Important Note: To run SENMO-npre, delete the line "--keywords" from test.config file.

test.py will generate two output files: pred.csv and score.txt which will be saved in the directory specified by -o in test.config. pred.csv is the model predictions with the same format as testing set. score.txt contains several evaluation scores. Specifically, we report accuracy, true positive, false positive and per-note accuracy for every class. For more details, please refer to metric.py.

Lexicon : List of sensitive keywords

We also release as open-source the list of sensitive keywords for the different sensitive categories present inside data/Lexicon folder. The details about the references that we use to prepare it is shown in Table 11 in the paper. We build the list of keywords associated with sensitive content for different categories using various popular sources and prior published works.

Questions?

If you have any questions related to the code (i.e. run into problems while setting up dependencies or training/testing the model), feel free to email us at: ([email protected]) and ([email protected]).

Important Note: BERT's fine-tuned models are non-deterministic. Hence, we can get slightly different results every time we re-train or fine-tune BERT on the same data. We may not get the exact same results but approximately similar results.

Also, the training set and testing set does include duplicate notes because different/same users post same notes too. For example, the note "marijuana" was posted by multiple users. Similarly, "For bailing me out of jail" is another such example.

The main reason behind the duplicate entries in fine-tuning and evaluation datasets is that Venmo has a very high presence of duplicates. For example, the Venmo dataset (D2 in the paper) which comprises ~7.1M notes, contains approximately ~62% duplicate entries, coming from different Venmo notes by different users.

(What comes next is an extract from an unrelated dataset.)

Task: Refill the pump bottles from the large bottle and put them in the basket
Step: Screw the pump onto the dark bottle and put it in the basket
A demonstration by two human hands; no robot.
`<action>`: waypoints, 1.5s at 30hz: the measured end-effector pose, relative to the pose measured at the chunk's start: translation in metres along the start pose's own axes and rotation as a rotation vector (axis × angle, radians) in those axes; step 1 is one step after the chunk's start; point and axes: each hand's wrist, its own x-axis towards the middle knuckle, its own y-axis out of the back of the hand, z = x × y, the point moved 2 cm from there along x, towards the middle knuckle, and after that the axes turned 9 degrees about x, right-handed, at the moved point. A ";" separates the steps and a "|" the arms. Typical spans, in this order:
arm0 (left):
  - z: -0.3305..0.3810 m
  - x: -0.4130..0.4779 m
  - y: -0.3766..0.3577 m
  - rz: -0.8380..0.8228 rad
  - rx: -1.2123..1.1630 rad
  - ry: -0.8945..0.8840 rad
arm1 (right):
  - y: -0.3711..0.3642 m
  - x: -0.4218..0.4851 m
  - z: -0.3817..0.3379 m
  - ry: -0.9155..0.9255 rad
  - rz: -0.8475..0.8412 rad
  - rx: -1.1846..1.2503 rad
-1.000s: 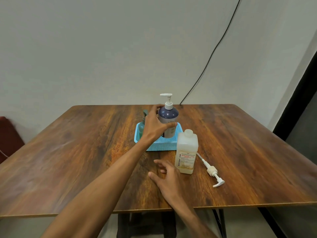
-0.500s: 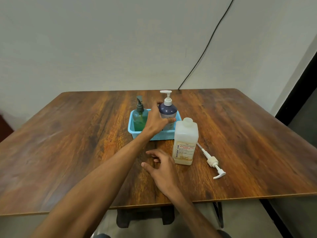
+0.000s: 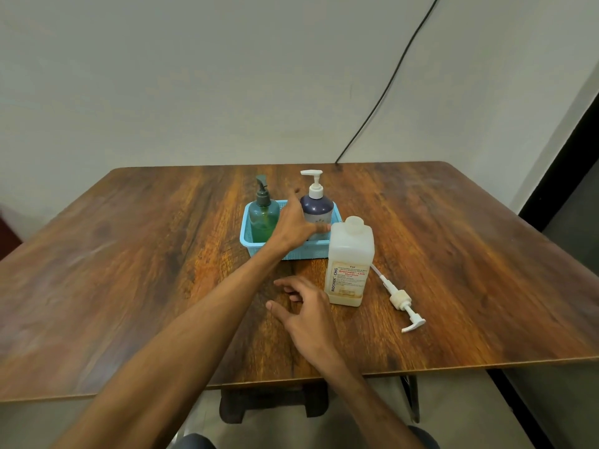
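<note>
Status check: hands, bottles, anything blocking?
Left hand open at navy pump bottle, right hand idle on table. Green pump bottle and navy both upright in basket. Large bottle uncapped, loose pump lying beside it; nothing blocking.

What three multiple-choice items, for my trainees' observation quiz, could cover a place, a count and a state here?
1. The loose pump lies: A on the floor; B on the table, right of the large bottle; C on a chair.
2. Bottles standing in the basket: A one; B three; C two.
3. The large bottle's neck: A open; B pump-fitted; C taped.
Key: B, it lies on the wood beside that bottle; C, a green bottle and a blue bottle stand inside; A, no pump or cap tops it.
</note>
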 end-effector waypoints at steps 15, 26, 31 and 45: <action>0.004 -0.064 0.102 0.487 0.022 -0.087 | 0.105 0.032 -0.150 0.297 0.127 0.295; -0.065 -0.023 0.097 0.181 0.035 0.350 | 0.143 0.162 -0.044 -0.334 -0.109 -0.199; -0.079 -0.008 0.090 -0.014 0.111 0.392 | 0.130 0.178 -0.008 -0.466 -0.205 -0.325; -0.093 0.062 0.087 0.053 0.194 0.372 | 0.116 0.238 0.014 -0.460 -0.142 -0.194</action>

Our classifier only applies to Venmo, since our fine-tuning/evaluation datasets reflect the composition and presence of duplicates in the original Venmo notes. We make no claims in the paper about the usefulness of this classifier to classify other sensitive content on other platforms.

TF-IDF-NB

To run Naive Bayes on TF-IDF technique, we run the following command:

python nb.py @nb.config

We parse command line arguments specified in nb.config (shown below) to nb.py.

-i
./data/train_clean.csv
-t
./data/test_clean.csv
-o
./prediction/
-f
TF-IDF

We further explain these arguments:

  • -t: path to the preprocessed testing set.
  • -i: path to the preprocessed training set.
  • -o: path to a directory that testing set predictions and evaluation results will be stored.
  • -f: this option should be TF-IDF.

Note: Again, we may not get the exact same results (as reported in the paper) but approximately similar results.

BoW-NB

To run Naive Bayes on bag-of-words technique, we run the following command:

python nb.py @nb.config

We parse command line arguments specified in nb.config (shown below) to nb.py.

-i
./data/train_clean.csv
-t
./data/test_clean.csv
-o
./prediction/
-f
BOW

We further explain these arguments:

  • -t: path to the preprocessed testing set.
  • -i: path to the preprocessed training set.
  • -o: path to a directory that testing set predictions and evaluation results will be stored.
  • -f: this option should be BOW.

Note: Again, we may not get the exact same results (as reported in the paper) but approximately similar results.